Haz clic en Guardar para aplicar los cambios.
Tabla de asignación de UDM
Campo de registro | Asignación de UDM | Lógica |
---|---|---|
column1 |
security_result.rule_id |
Se asigna directamente desde column1 . |
column10 |
additional.fields[].key : "tos"additional.fields[].value.string_value : Es el valor de column10 . |
Se asigna directamente desde column10 , anidado en additional.fields con la clave "tos". |
column12 |
additional.fields[].key : "ttl"additional.fields[].value.string_value : Es el valor de column12 . |
Se asigna directamente desde column12 y se anida en additional.fields con la clave "ttl". |
column13 |
additional.fields[].key : "Id"additional.fields[].value.string_value : Es el valor de column13 . |
Se asigna directamente desde column13 y se anida en additional.fields con la clave "Id". |
column14 |
additional.fields[].key : "offset"additional.fields[].value.string_value : Es el valor de column14 . |
Se asigna directamente desde column14 , anidado en additional.fields con la clave "offset". |
column15 |
additional.fields[].key : "flags"additional.fields[].value.string_value : Es el valor de column15 . |
Se asignan directamente desde column15 y se anidan en additional.fields con "marcas" clave. |
column17 |
network.ip_protocol |
Se asigna directamente desde column17 después de convertirlo a mayúsculas. |
column18 |
network.received_bytes |
Se asigna directamente desde column18 después de convertirlo en número entero sin signo. |
column19 |
principal.ip |
Se asigna directamente desde column19 . |
column20 |
target.ip |
Se asigna directamente desde column20 . |
column21 |
principal.port (si column17 es TCP o UDP)additional.fields[].key : "data_length"additional.fields[].value.string_value : Valor extraído (si column17 es ICMP, GRE, ESP o IGMP) |
Si column17 es TCP/UDP, se asigna directamente desde column21 y se convierte en número entero.

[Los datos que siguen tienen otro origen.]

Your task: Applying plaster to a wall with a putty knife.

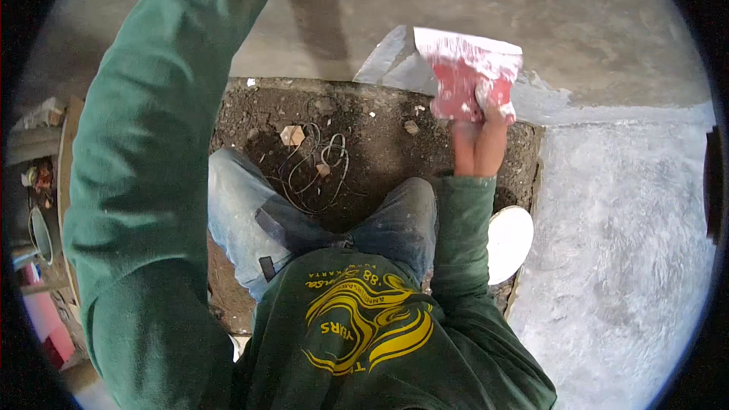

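Observation:
My right hand grips a wide red putty scraper smeared with white compound, held up at the grey plastered wall. Pale wet-looking streaks show on that wall beside the blade. My left arm, in a green sleeve, reaches up past the upper edge; its hand is out of view.
Below the wall is dark soil with a loose cable and small debris. A white round object sits near my right leg, beside a whitish coated surface. Boards and a bucket are at far left.

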Tool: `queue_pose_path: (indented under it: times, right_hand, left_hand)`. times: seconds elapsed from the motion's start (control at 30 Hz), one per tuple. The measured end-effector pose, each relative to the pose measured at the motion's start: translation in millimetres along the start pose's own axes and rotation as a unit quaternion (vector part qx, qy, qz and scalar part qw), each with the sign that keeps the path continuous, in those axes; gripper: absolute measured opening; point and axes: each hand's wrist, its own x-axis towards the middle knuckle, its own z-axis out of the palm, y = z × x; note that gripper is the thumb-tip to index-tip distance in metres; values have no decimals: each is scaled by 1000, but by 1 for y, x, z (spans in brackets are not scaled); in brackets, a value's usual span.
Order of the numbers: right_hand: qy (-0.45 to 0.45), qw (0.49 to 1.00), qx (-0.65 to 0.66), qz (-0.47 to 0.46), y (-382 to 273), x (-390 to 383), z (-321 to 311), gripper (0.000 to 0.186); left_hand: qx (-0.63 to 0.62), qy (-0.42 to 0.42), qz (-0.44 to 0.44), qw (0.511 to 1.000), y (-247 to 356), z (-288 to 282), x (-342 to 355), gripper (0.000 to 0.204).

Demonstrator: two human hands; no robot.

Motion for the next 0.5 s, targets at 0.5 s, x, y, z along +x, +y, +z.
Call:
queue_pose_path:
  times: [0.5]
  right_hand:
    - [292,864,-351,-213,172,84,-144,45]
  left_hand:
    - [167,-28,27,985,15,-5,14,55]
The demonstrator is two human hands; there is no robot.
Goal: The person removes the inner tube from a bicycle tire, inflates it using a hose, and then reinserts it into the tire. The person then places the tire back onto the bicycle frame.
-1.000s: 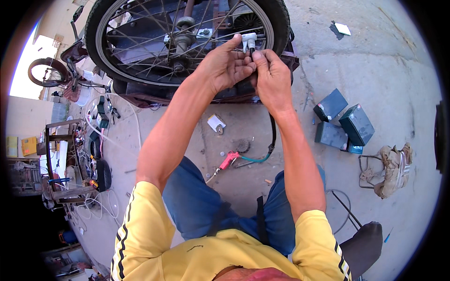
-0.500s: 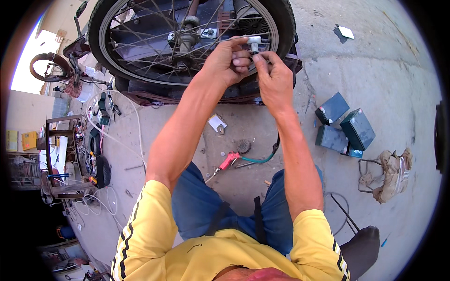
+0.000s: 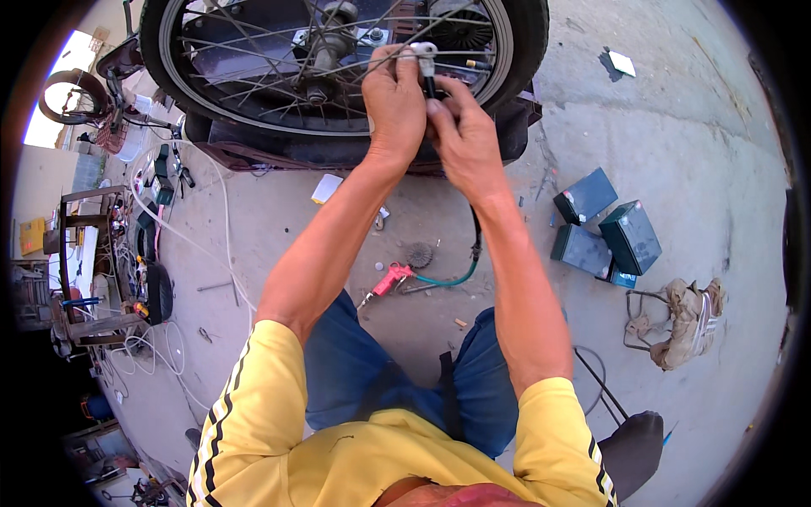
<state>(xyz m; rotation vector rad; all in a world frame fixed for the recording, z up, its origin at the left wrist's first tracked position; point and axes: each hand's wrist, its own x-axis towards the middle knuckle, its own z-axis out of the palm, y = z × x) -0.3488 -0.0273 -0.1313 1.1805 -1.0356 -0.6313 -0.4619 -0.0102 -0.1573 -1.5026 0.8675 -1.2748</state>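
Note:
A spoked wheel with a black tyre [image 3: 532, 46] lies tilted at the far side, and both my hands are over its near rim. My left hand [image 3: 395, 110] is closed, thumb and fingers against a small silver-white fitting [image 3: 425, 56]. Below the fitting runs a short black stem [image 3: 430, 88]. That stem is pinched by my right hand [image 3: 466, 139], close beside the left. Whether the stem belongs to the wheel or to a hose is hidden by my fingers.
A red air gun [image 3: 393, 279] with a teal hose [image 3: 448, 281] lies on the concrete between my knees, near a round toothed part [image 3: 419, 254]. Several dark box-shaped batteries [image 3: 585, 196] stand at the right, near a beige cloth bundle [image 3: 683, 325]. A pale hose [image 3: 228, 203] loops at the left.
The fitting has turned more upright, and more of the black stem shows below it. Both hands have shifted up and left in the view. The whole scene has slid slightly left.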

De lo contrario, el valor "datalength" se extrae con grok y se coloca en additional.fields con la clave "data_length". |
column22 |
target.port |
Se asigna directamente desde column22 si column17 es TCP o UDP, y se convierte en número entero. |
column24 |
additional.fields[].key : "tcp_flags"additional.fields[].value.string_value : Es el valor de column24 . |
Se asigna directamente desde column24 si column17 es TCP, anidado en additional.fields con la clave "tcp_flags". |
column29 |
additional.fields[].key : "tcp_options"additional.fields[].value.string_value : Es el valor de column29 . |
Se asigna directamente desde column29 si column17 es TCP, anidado en additional.fields con la clave "tcp_options". |
column4 |
additional.fields[].key : "tracker"additional.fields[].value.string_value : Es el valor de column4 . |
Se asigna directamente desde column4 , anidado en additional.fields con la clave "tracker". |
column5 |
additional.fields[].key : "interface"additional.fields[].value.string_value : Es el valor de column5 . |
Se asigna directamente desde column5 , anidado en additional.fields con la clave "interface". |
column6 |
security_result.rule_type |
Se asigna directamente desde column6 . |
column7 |
security_result.action |
Se asigna desde column7 . Si es "bloque", se convierte en mayúsculas "BLOCK". Si es “pass”, configúralo como “ALLOW”. |
column8 |
network.direction |
Se asigna desde column8 . Si es "in", configúralo como "INBOUND". Si es "out", configúralo como "OUTBOUND". |
domain |
principal.administrative_domain |
Se asigna directamente desde el domain extraído por grok. Establece el valor en "NETWORK_CONNECTION" si están presentes las direcciones IP principal y de destino; de lo contrario, establece el valor en "GENERIC_EVENT". Está codificado de forma fija en “OPNSENSE”. Está codificado de forma fija en “OPNSENSE”. |
message |
Varios campos | Se analiza con filtros grok y csv para extraer varios campos. Consulta otras filas para ver asignaciones específicas. |
ts |
metadata.event_timestamp.seconds , timestamp.seconds |
Se analiza desde el campo de mensaje con grok y, luego, se convierte en una marca de tiempo. El valor de segundos se usa para propagar metadata.event_timestamp.seconds y timestamp.seconds . |
application |
principal.application |
Se asigna directamente desde el application extraído por grok. |
Cambios
2023-11-22
- Sin embargo, el analizador se creó recientemente.